Finally, while we agree that Ritter was improperly summarily suspended because the medical staff bylaws require a hearing before suspension unless such an "action must be taken immediately in the best interests of patient care" (which was absent here), we do not agree with the trial court's conclusion of law that the Hospital commissioners' final decision (reached after reviewing the ARB report) to continue Ritter's suspension was arbitrary and capricious.
 We will overturn a public hospital's decision denying an initial GRANT of hospital privileges only if the hospital's action is arbitrary, capricious, or discriminatory. GROUP HEALTH COOP. v. KING COUNTY MEDICAL SOC'Y, 39 Wn.2d 586, 669, 237 P.2d 737 (1951); SEE RAO v. BOARD OF COUNTY COMM'RS, 80 Wn.2d 695, 698, 497 P.2d 591 (dictum), CERT. DENIED, 409 U.S. 1017, 34 L. Ed. 2d 309, 93 S. Ct. 436 (1972). An identical rule should apply when privileges are withdrawn. No claim is made that the District acted in a discriminatory fashion. Its final decision therefore is invalid only if it was arbitrary or capricious.
Administrative action is not arbitrary or capricious if there are grounds for two or more reasonable opinions and the agency reached its decision honestly and with due consideration of the relevant circumstances. Such action is not arbitrary or capricious merely because an appellate court believes it would have reached a different decision on the same facts. SEE, E.G., BARRIE v. KITSAP COUNTY, 93 Wn.2d 843, 850, 613 P.2d 1148 (1980). Our scope of review should be especially unobtrusive in this context given the gravity of interests at stake, the inherent difficulty of precisely defining fitness to be a member of a hospital staff, and the judiciary's limited capacity to question competently a hospital administration's discretion in such matters. SEE SOSA v. BOARD OF MANAGERS, 437 F.2d 173, 176-77 (5th Cir. 1971); SHULMAN v. WASHINGTON HOSP. CENTER, 222 F. Supp. 59, 64 (D.D.C. 1963); KHAN v. SUBURBAN COMMUNITY HOSP., 45 Ohio St. 2d 39, 44, 340 N.E.2d 398 (1976). "[S]o long as [initial] staff selections are administered with fairness, geared by a rationale compatible with hospital responsibility, and unencumbered with irrelevant considerations, a court should not interfere." SOSA, at 177. There is no reason why judicial review should not be similarly limited when staff privileges are withdrawn.

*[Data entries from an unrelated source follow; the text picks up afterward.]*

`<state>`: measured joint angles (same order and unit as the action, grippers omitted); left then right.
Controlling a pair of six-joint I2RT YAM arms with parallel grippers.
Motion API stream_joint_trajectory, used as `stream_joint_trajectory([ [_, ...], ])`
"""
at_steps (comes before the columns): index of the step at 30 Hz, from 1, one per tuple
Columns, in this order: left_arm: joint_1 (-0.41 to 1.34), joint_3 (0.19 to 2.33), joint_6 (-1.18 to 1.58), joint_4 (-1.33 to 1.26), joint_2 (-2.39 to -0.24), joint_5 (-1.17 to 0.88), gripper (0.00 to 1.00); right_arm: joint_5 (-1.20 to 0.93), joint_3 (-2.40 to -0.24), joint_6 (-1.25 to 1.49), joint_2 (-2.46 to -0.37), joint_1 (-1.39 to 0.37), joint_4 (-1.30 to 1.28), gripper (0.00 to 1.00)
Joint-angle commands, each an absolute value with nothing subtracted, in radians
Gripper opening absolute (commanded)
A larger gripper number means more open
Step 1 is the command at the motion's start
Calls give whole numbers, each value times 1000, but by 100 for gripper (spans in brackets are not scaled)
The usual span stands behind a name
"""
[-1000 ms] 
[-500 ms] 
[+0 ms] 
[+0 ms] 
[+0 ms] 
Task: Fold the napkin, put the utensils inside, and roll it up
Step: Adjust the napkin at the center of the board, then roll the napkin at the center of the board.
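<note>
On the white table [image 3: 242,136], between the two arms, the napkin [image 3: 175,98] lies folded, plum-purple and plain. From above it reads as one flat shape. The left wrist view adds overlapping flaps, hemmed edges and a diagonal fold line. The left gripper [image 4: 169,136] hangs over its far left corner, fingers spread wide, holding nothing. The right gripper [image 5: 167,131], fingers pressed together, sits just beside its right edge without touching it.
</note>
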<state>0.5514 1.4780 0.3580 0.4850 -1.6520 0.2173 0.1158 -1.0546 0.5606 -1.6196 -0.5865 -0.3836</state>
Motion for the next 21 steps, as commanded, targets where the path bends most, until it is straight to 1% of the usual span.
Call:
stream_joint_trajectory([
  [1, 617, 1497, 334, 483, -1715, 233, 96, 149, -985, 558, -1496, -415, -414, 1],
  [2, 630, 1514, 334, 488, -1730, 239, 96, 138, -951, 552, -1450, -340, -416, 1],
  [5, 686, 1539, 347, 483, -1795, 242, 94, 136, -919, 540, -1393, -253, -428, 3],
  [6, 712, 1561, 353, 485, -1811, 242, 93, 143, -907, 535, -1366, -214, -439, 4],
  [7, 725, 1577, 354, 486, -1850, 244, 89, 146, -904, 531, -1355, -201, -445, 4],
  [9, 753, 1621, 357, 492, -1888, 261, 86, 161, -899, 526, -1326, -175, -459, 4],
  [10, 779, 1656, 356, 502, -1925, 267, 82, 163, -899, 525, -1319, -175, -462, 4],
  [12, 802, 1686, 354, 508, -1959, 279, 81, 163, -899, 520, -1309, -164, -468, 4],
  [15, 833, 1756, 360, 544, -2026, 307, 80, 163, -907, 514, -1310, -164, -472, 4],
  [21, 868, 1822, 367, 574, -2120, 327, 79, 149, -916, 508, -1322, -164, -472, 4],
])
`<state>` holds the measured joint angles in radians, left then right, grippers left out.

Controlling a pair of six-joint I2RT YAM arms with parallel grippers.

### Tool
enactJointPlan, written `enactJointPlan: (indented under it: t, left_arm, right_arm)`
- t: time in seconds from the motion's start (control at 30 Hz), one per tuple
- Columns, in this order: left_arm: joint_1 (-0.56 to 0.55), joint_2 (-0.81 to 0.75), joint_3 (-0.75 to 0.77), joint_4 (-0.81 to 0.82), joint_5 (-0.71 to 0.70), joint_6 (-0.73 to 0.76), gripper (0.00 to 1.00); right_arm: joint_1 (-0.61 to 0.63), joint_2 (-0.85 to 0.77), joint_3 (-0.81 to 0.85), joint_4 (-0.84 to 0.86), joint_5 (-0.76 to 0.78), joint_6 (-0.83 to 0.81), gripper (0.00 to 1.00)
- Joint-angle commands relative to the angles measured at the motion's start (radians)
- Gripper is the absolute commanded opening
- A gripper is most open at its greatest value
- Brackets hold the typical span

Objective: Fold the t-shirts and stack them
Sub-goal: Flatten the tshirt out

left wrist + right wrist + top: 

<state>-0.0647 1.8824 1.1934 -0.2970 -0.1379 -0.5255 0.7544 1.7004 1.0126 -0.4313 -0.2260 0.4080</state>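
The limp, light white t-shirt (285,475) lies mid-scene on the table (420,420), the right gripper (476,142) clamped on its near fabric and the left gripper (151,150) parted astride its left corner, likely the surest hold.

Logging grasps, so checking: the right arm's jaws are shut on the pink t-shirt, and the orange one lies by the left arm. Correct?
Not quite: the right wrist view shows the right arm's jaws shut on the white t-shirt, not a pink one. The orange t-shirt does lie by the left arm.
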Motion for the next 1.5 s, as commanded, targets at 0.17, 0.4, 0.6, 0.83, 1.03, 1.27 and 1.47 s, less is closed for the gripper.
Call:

The ARB found that Ritter's serious alteration of a patient's Hospital chart was grounds for suspension because such a practice (1) could put the accuracy of all Hospital records in question and (2) evidenced noncooperation with nursing and record-keeping staff. Such alterations are expressly prohibited by medical staff rules and regulations. This proscription is clearly reasonable, as other medical personnel often must make decisions based on such records. The medical staff bylaws also require an ability to cooperate and satisfactorily relate with others as a condition of continuing membership. This requirement is also rationally related to the effective functioning of a hospital. SEE RAO v. AUBURN GEN. HOSP., 19 Wn. App. 124, 127, 573 P.2d 834, REVIEW DENIED, 90 Wn.2d 1015 (1978); RAO v. AUBURN GEN. HOSP., 10 Wn. App. 361, 366, 517 P.2d 240 (1973). Applying the appropriately narrow standard of review, we are similarly unable to conclude that the District abused its discretion by finding that Ritter's questionable tubal ligation procedure justified suspension.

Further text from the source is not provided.